## AIM OF THE EXERCISE:
Count every line in this listing that has "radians". Reply with only the total.

## DATA LISTING:
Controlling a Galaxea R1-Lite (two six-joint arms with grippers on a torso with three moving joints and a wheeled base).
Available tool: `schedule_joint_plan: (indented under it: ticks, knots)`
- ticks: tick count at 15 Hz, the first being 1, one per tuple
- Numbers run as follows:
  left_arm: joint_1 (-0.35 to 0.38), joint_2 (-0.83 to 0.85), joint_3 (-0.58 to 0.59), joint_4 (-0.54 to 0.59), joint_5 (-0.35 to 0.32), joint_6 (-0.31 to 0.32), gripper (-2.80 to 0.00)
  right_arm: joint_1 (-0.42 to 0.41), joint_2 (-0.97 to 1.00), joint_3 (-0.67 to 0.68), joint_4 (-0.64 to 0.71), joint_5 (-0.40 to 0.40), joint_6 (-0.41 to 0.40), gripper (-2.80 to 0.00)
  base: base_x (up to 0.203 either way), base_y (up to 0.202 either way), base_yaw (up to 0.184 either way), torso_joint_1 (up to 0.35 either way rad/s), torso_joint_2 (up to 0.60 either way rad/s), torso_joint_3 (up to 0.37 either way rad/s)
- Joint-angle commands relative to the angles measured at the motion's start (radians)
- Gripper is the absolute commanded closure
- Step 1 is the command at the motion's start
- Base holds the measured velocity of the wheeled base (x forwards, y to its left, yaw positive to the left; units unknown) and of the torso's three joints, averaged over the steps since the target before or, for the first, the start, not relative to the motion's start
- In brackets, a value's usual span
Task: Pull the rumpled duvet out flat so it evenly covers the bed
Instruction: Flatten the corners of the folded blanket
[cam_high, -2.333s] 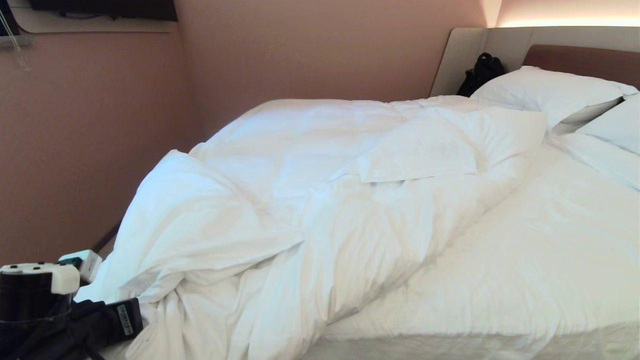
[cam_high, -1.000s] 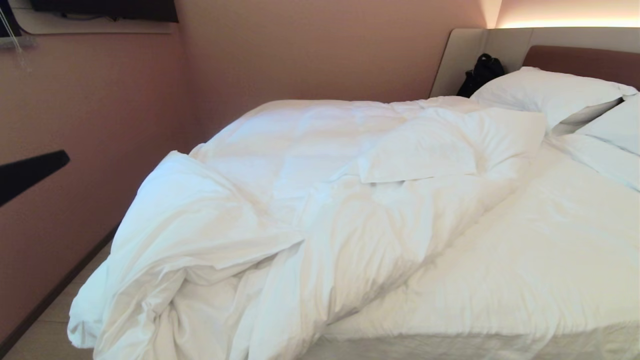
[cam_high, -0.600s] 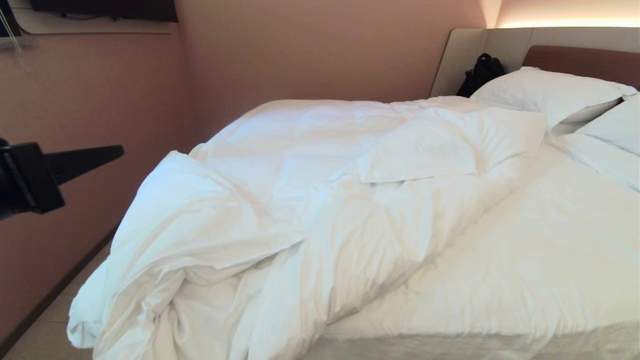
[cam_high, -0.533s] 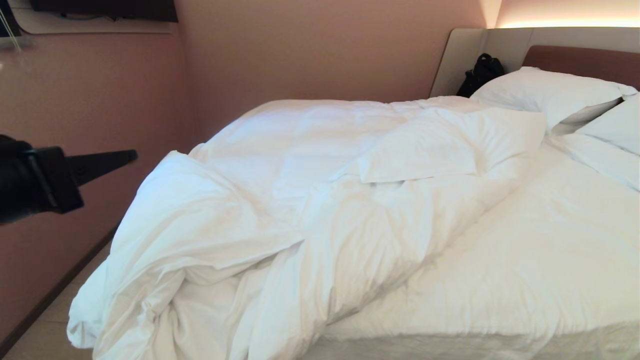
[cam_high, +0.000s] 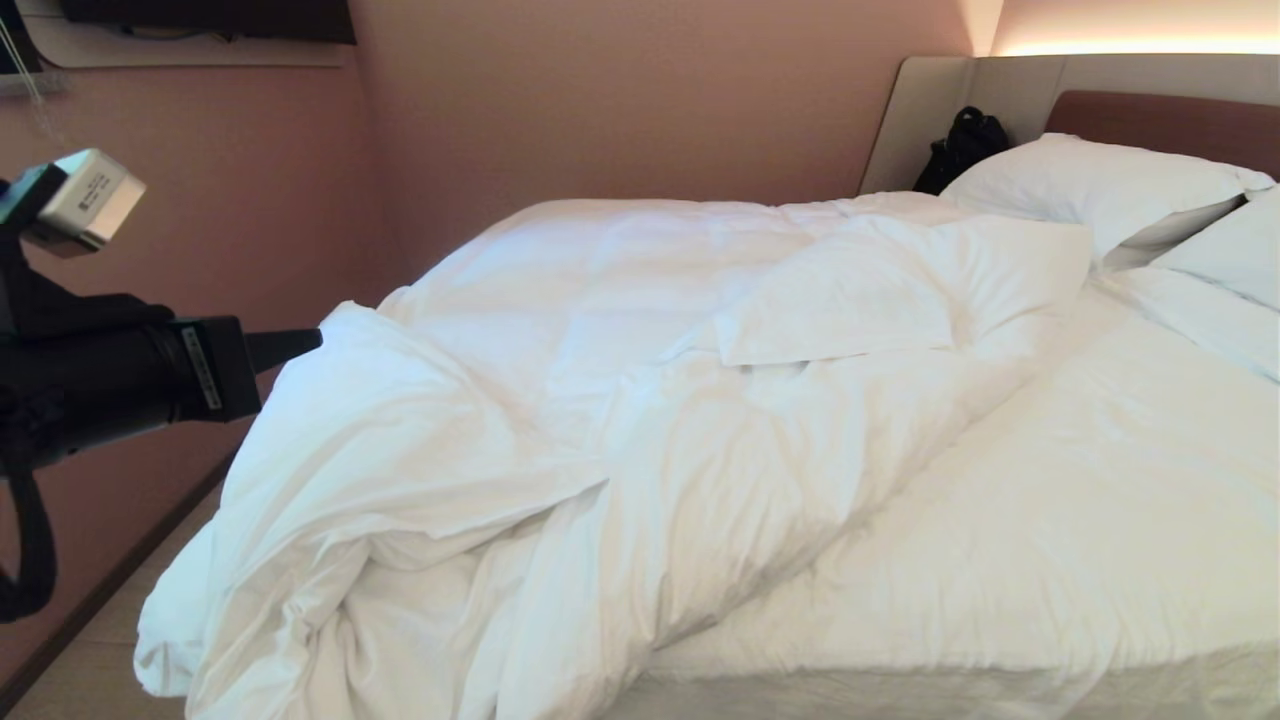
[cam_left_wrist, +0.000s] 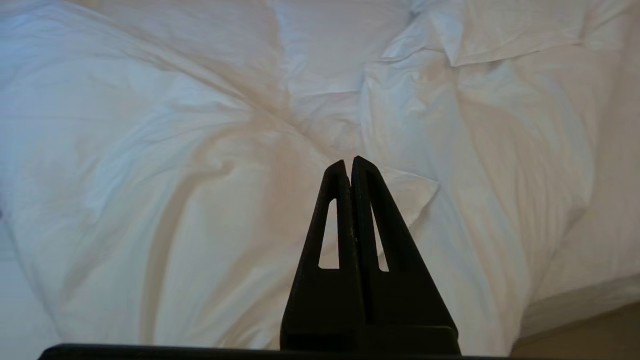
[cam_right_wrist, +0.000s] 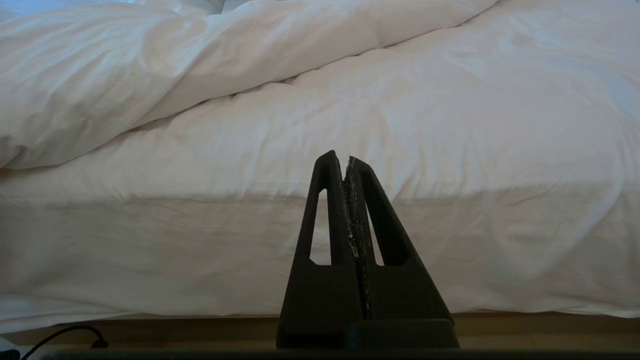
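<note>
Duvet (cam_high: 560, 400) first: you can see it bunched along the bed's (cam_high: 1000, 690) left side, thick and puffy white, creased all over. It piles highest at the foot-left corner, where a twisted hump spills over the mattress edge toward the floor (cam_high: 80, 680). One flap is folded back on itself near the middle of the bed, its corner pointing toward the pillows (cam_high: 1090, 185) at the headboard (cam_high: 1170, 115) end. The right half of the bed lies uncovered, showing only the smoother sheet (cam_high: 1080, 520).

Your left gripper (cam_high: 300, 341) reaches in level from the left, its tips at the edge of the hump; whether they actually touch the cloth is hard to judge from the head view. In the left wrist view its fingers (cam_left_wrist: 340, 200) are pressed together with no fabric between them.

Your right gripper (cam_right_wrist: 346, 159) sits low before the foot edge of the mattress, also clenched on nothing
</note>
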Motion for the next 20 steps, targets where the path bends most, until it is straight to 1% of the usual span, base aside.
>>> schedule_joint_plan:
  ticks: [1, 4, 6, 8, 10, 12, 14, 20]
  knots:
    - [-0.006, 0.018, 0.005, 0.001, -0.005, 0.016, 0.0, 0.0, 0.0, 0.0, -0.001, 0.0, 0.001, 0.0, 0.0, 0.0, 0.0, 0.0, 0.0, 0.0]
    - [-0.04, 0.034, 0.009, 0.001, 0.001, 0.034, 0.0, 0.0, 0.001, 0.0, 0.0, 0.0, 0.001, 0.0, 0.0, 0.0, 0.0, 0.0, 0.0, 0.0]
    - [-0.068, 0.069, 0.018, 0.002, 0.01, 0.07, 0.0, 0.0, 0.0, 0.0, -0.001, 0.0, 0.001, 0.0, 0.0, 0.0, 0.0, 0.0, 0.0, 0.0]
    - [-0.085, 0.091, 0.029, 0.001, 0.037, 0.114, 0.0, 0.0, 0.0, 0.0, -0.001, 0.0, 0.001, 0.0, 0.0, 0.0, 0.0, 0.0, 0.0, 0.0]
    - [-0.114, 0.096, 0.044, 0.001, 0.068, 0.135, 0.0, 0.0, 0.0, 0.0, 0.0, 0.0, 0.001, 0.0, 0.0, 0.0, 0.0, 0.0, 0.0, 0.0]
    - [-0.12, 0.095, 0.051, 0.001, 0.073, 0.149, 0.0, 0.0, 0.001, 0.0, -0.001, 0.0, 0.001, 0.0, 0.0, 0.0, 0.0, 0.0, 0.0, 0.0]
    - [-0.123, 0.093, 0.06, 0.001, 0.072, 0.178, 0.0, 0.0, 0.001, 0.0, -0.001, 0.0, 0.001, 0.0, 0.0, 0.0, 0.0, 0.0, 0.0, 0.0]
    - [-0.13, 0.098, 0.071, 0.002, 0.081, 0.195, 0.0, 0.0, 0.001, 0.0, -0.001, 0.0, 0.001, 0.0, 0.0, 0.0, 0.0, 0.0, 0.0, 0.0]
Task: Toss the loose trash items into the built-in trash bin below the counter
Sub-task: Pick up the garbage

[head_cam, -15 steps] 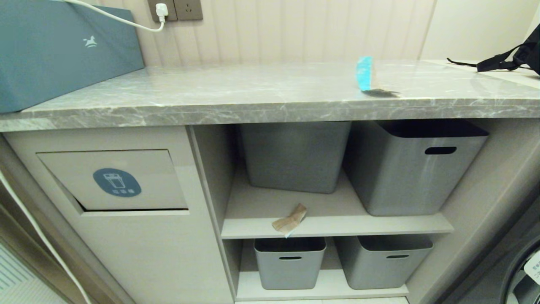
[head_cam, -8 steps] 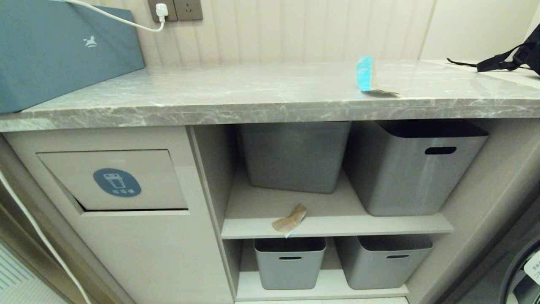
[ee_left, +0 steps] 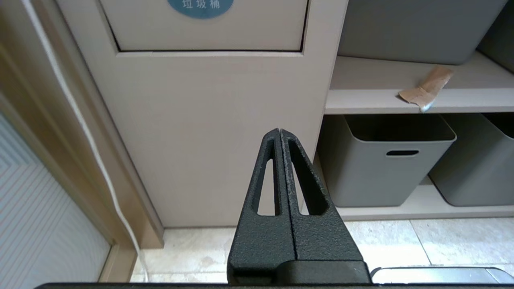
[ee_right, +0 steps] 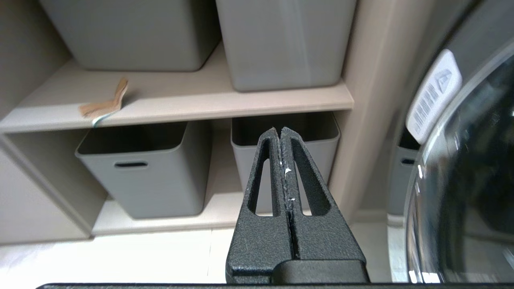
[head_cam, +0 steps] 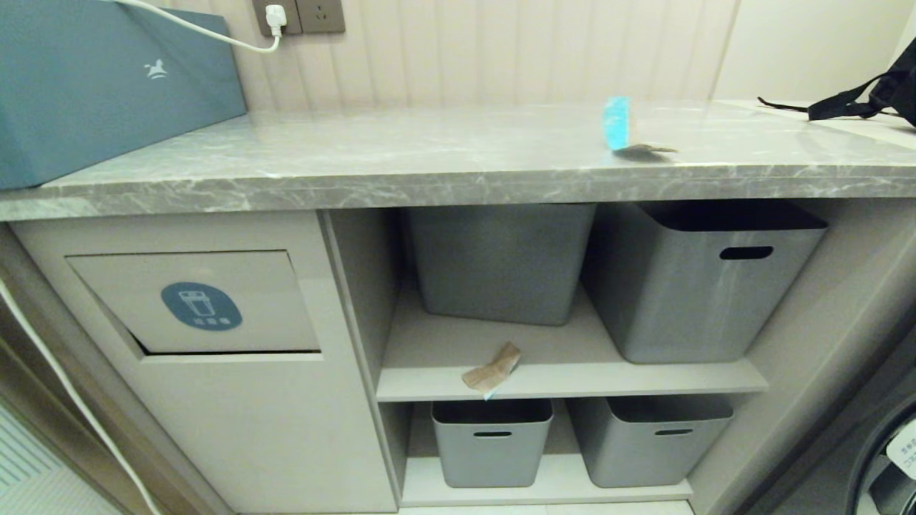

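Two torn cardboard scraps show: a cyan-faced scrap [head_cam: 620,126] standing on the grey marble tabletop [head_cam: 401,154], and a brown kraft scrap [head_cam: 492,371] on the beige middle shelf [head_cam: 572,375]. The beige bin flap [head_cam: 193,300] bears a blue oval badge [head_cam: 201,306] reading "垃圾桶". Left end effector [ee_left: 280,131] and right end effector [ee_right: 280,129] hang low, fingers pressed together, empty.

2 cardboard scraps visible. Cyan-blue scrap [head_cam: 619,124]: standing on edge on the marble counter, right of centre. Brown kraft scrap [head_cam: 492,370]: creased, lying at the upper shelf's front edge. Trash bin flap [head_cam: 197,303]: beige, blue oval badge, closed.
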Robot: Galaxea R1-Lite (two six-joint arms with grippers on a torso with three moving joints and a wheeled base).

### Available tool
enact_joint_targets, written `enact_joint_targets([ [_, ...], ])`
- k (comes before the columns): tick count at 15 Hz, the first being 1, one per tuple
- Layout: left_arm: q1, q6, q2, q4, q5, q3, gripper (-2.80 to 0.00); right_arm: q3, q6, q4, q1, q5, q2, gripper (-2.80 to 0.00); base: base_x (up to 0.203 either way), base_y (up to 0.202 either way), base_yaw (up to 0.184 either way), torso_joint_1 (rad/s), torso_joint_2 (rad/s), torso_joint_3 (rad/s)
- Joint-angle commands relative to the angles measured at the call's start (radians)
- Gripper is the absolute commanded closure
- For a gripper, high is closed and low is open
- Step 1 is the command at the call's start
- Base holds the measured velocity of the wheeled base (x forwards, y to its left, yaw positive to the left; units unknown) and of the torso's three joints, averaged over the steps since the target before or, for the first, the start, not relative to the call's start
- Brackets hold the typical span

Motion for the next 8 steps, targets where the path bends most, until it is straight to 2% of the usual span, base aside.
enact_joint_targets([
  [1,0.000,-0.001,0.003,0.000,0.000,0.003,0.00,0.002,0.000,-0.001,0.000,0.000,0.001,0.00,-0.156,0.000,-0.003,0.005,0.00,0.000],
  [8,0.000,-0.004,0.003,-0.002,0.000,0.003,0.00,0.002,0.000,-0.001,0.000,-0.001,0.001,0.00,-0.188,0.000,0.001,0.002,0.00,0.002],
])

## ANSWER TO THE EXERCISE:
2